Was bedeutet Kindeswohl denn eigentlich? Meist spricht man in der pädagogischen Arbeit von der Kindeswohlgefährdung, aber auch dabei muss sowohl das eine als auch das andere konkret definiert werden.

Der Gesetzesgeber zieht drei Kriterien zur Festlegung des Begriffs „Kindeswohl“ heran. Diese lauten das körperliche, seelische und geistige Wohl. Dabei beeinflusst die Erziehung das Kindeswohl sehr, da das Kind in seiner gesamten Persönlichkeit einen vollumfänglichen Schutz genießt, um sich zu einem vollwertigen Mitglied der Gesellschaft zu entwickeln.

Wann dementgegen eine Kindeswohlgefährdung vorliegt, ist gesetzlich geregelt mit dem §1666 BGB ( Gerichtliche Maßnahmen bei Gefährdung des Kindeswohls ). So greift ein Gericht ein, wenn Eltern nicht in der Lage oder willig sind, die Gefährdung des Kindes abzuwenden.

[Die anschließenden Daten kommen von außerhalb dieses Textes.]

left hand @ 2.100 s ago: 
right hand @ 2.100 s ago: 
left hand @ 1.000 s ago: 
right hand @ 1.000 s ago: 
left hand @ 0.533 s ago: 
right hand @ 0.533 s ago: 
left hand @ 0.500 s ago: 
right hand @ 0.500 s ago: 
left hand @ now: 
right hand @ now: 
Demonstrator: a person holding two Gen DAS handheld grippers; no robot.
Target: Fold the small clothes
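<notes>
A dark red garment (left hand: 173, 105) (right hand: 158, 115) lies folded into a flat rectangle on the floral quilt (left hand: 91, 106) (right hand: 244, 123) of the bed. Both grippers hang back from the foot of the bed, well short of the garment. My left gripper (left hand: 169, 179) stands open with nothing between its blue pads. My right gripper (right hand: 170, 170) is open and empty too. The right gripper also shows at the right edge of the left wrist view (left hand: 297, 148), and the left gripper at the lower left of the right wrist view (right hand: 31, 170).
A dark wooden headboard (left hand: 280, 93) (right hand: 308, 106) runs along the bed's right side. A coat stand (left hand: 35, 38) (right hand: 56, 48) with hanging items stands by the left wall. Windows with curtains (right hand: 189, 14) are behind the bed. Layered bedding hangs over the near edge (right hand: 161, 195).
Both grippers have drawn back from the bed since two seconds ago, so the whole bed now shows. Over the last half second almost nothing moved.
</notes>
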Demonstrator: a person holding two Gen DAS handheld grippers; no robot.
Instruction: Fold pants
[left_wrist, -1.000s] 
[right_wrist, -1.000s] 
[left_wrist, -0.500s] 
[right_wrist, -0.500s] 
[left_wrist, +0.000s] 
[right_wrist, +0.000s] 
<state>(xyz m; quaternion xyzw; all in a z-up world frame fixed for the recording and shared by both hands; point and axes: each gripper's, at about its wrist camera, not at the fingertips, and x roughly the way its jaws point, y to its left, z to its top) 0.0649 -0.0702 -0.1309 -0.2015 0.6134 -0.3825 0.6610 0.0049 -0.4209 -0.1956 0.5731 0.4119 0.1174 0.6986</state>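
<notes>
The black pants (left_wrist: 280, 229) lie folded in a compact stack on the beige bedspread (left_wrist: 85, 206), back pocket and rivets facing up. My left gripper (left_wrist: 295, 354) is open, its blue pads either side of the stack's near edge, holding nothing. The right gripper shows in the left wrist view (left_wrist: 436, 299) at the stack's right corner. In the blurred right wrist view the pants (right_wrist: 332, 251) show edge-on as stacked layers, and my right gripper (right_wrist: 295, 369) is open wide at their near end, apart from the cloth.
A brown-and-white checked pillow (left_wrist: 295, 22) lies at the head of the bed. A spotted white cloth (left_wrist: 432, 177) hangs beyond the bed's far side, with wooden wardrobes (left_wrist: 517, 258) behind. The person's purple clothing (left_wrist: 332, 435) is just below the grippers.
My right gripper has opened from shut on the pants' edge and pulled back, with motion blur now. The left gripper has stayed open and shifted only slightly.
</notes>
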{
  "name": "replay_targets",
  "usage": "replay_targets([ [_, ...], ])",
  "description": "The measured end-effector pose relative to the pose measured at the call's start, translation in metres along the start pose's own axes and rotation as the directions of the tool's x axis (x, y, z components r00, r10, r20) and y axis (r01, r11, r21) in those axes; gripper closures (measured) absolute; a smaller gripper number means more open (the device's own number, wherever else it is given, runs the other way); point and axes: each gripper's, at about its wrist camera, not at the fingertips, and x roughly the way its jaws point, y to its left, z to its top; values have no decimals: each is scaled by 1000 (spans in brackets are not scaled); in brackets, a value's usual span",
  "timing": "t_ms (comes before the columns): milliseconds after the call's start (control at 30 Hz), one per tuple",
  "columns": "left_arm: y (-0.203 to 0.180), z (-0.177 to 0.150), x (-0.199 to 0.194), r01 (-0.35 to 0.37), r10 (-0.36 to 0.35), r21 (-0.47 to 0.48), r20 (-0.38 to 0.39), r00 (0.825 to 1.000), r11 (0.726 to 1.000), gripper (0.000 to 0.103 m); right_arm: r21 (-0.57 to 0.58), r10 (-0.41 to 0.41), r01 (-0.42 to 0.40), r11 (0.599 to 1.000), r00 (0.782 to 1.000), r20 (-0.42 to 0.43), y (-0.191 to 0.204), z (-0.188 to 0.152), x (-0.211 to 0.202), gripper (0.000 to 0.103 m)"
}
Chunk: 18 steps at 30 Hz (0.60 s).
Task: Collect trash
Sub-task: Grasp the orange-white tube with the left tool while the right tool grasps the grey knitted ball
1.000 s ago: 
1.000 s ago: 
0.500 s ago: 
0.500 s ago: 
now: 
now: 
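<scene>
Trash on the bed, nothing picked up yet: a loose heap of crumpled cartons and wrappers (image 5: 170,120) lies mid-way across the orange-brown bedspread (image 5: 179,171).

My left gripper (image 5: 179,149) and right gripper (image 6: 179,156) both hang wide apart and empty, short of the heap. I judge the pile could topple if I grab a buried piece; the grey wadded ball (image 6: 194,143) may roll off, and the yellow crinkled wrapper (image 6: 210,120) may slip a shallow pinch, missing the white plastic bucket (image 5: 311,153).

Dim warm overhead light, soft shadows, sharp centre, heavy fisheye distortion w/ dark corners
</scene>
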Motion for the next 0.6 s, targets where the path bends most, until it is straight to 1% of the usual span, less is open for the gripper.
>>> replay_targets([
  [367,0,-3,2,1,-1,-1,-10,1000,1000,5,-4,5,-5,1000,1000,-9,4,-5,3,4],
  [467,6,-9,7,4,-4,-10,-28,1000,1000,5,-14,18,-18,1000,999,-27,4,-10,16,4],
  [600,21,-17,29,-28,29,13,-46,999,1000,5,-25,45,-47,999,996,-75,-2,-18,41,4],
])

Eine Gefahr besteht dann, wenn das körperliche, seelische oder geistige Wohl des Kindes geschädigt wird oder eine Schädigung unmittelbar bevorsteht.

Erzieherinnen und Erzieher haben des Weiteren den „Schutzauftrag bei Kindeswohlgefährdung“ ( §8a ), der im Sozialgesetzbuch ( SGB ) – Achtes Buch ( VIII ) – Kinder- und Jugendhilfe zu finden ist.

Eine genaue Ausführung des Gesetzes „§8a SGBVIII Schutzauftrag bei Kindeswohlgefährdung“ ist zusätzlich unter rechtliche Grundlagen zu finden.

In unserer Einrichtung nehmen wir Kinderschutz zum Wohle des Kindes sehr ernst. Dabei spielt das gegenseitige Vertrauen zwischen Eltern und Fachkräften eine sehr große Rolle.